> WHAT TO DO
Copy each line below exactly as it appears. Pictures are to be omitted.
━━ INFORMATION SHOWN ━━
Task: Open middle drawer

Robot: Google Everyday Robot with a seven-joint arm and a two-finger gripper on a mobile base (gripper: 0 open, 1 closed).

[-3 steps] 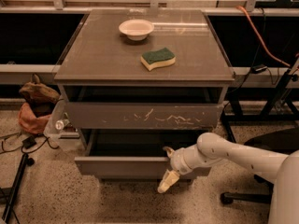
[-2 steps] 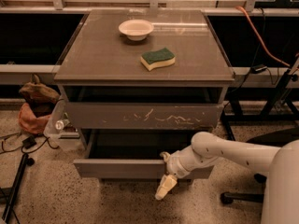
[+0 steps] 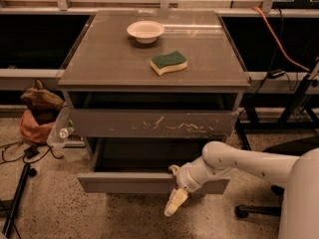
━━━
> SOLUTION
Task: Open middle drawer

Robot: Google Everyday Robot with a seven-joint arm and a two-finger gripper on a mobile base (gripper: 0 open, 1 closed).

[-3 steps] 
[-2 steps] 
[+0 steps] 

The submitted answer is complete.